His design was just so crisp and nice, and the color on Sunday was great.
Today they've squeezed the Sunday size down to the nub, and it would
be a shame to do that to his stuff.”
Magazine and Mad cartoonist Paul Coker Jr.—another outstanding
stylist—noted: “It's remarkable that without much art training, Arriola
managed to make the strip far superior from the design and drawing standpoint
to almost anything else in the papers.”
Eldon Dedini, whose spectacular watercolor cartoons have decorated Playboy
magazine for decades, is a longtime friend of Arriola’s and admires
his work: “He's more of an artist than 99 percent of the cartoonists.
And the Sunday color was tremendous. He would make the color designations
for the engravers; I don't think all cartoonists are that involved in
selecting the color for their strips. For them, skies are blue, grass
is green. But Gus would make red skies. The whole thing was designed,
probably with a Mexican feeling.”
Reflecting on the extracomedic content of the strip, Dedini went on:
“Ecology and race relations were Gus's concerns long before they appeared
in other strips.” He paused. “And he made cartooning look so easy,”

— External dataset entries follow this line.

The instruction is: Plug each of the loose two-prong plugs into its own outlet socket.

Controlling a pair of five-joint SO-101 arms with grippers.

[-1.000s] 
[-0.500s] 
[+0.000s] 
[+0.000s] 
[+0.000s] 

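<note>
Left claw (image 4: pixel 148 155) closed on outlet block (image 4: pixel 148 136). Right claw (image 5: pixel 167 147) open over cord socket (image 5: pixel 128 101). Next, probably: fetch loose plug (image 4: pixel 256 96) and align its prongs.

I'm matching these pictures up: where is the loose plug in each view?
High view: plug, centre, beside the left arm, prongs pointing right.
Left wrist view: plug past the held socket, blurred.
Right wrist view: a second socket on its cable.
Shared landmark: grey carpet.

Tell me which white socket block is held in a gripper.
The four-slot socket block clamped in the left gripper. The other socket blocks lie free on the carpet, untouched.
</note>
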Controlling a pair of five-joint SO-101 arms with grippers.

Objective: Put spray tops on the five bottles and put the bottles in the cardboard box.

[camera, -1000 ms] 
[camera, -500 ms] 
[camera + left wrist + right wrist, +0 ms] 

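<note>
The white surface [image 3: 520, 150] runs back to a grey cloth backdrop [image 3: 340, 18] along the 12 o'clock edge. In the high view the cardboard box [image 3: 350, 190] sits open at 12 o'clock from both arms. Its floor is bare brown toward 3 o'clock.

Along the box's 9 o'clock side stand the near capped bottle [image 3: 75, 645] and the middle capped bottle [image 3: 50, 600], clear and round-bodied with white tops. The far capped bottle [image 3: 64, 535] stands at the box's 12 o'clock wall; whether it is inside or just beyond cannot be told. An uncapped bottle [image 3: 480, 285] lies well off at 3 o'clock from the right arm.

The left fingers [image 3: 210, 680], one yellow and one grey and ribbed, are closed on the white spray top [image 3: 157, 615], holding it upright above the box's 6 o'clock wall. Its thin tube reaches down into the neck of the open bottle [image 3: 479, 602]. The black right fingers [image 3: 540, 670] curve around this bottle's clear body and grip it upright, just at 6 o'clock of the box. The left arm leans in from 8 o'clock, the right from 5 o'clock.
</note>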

he continued. “All by himself. He did it all by himself. No assistants,
no gag men (except Frances, his wife). What you saw in Gordo
was all Gus. He brought a sensitivity and insight to his cartoons that
existed in no other strip. Unique. People knew it and felt it. And they
honored him for it.”
Harvey, a minor league cartoonist himself, has been a fan of Gordo
since his youth in the 1950s. “Doing this book gave me the
opportunity to read again many of my favorite stories from the strip,”

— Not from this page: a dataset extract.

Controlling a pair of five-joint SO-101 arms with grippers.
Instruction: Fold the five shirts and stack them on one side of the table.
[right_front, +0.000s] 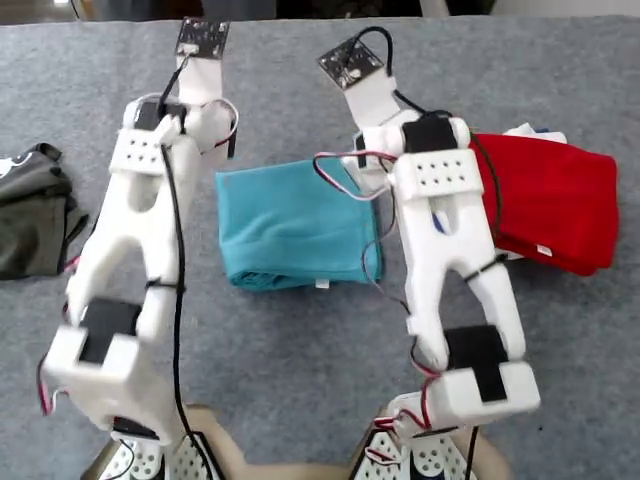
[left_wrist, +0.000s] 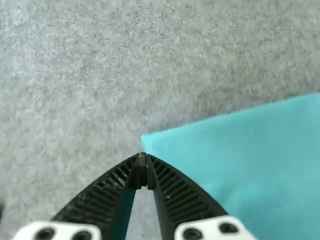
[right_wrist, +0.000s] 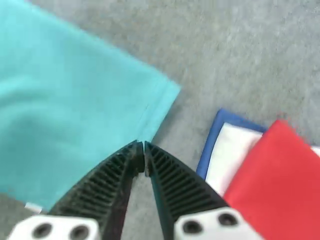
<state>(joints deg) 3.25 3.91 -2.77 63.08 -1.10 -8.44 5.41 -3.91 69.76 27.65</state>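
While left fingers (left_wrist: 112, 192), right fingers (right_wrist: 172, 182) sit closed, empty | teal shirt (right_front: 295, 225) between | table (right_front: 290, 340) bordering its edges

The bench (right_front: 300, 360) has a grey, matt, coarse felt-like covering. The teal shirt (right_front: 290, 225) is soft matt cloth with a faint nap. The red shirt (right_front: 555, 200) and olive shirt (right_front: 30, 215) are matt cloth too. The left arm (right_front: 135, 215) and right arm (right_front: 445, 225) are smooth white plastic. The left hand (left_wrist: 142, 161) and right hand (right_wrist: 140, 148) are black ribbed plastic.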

he said. “As a youth studying the strip and imitating Gus’s
drawing style, I loved these stories. As often happens when
you revisit scenes from your past, none of them seem quite the same
now. All of them are better than I remembered them. They’re
full of nuances both narrative and pictorial so finely wrought that
they slipped by my youthful perceptions wholly unnoticed.”

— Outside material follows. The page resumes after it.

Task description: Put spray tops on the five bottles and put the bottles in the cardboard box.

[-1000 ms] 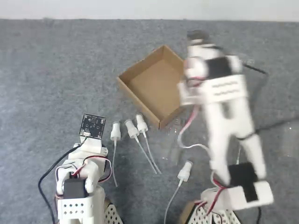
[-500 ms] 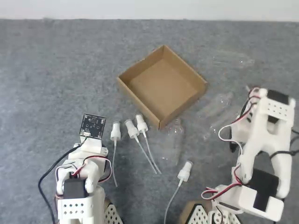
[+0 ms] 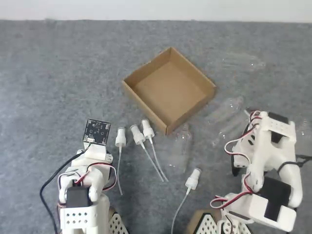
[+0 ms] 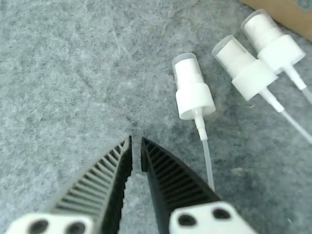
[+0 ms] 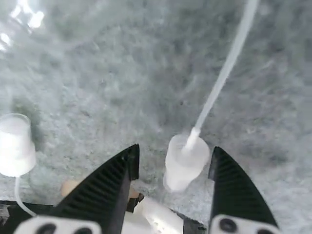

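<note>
R pincer wide open, gripping nothing; white plastic spray top w/ thin tube lies between its jaws on grey carpeted counter. L pincer closed to a slit, empty; another white spray top just right of its tips. Brown cardboard box farther off, centre.

Soft, even light on grey carpet-like tabletop; shadows faint, no hard edges. Brown cardboard box: near outer walls darker than its floor. Clear plastic bottle, far right, has small highlights. Rt wrist view: bright glare on another see-through bottle.
</note>
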`<state>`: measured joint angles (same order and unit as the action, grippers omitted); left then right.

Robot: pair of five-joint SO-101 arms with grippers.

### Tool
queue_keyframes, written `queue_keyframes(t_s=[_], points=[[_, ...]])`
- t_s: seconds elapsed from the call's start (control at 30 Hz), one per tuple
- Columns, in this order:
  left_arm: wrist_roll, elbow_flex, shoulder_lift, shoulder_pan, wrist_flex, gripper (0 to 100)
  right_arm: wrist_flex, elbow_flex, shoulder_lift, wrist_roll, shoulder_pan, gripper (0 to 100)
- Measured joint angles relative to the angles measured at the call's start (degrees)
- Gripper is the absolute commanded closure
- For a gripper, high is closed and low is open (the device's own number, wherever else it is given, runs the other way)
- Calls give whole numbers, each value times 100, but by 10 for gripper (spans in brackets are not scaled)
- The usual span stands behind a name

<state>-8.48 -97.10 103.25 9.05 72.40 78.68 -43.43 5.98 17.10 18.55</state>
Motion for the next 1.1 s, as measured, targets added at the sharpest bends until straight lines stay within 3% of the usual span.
queue_keyframes(t_s=[0.13, 0.43, 0.57, 0.83, 1.1], points=[[0, 0, 0, 18, 0, 973, -571, -325, 0, 70, 237, 808], [0, 0, 0, 18, 0, 973, -1196, -369, 70, 299, 545, 981], [0, 0, 0, 18, 0, 973, -1240, 114, 70, 343, 492, 992], [0, 0, 0, 0, 0, 973, -18, 2171, 70, 343, 413, 992], [0, 0, 0, 0, 0, 973, 1222, 3578, 70, 343, -1125, 992]])
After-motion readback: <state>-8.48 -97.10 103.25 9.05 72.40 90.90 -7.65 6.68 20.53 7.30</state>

Arriola told humorous stories in the strip until sometime in the late
1950s, when he began doing free-standing gags every day for long stretches. But
he would pick up the thread of continuity every once in a while, returning
to storytelling for several weeks at a time.
As a result, Gordo has not only a personality but a personal history,
and the book rehearses much of it by rerunning several of the stories
and excerpting from key continuities. Gordo’s frequent encounters
with the voracious Widow Gonzalez, for instance (the only female of
the species he ran from rather than towards) are outlined and sampled.
Accidental Ambassador Gordo runs 256 pages, $30 in paperback;
well over half the book is devoted to reprinting of strips. Available
from Harvey with a specially designed bookplate signed by both Harvey
and Arriola. To order, click here.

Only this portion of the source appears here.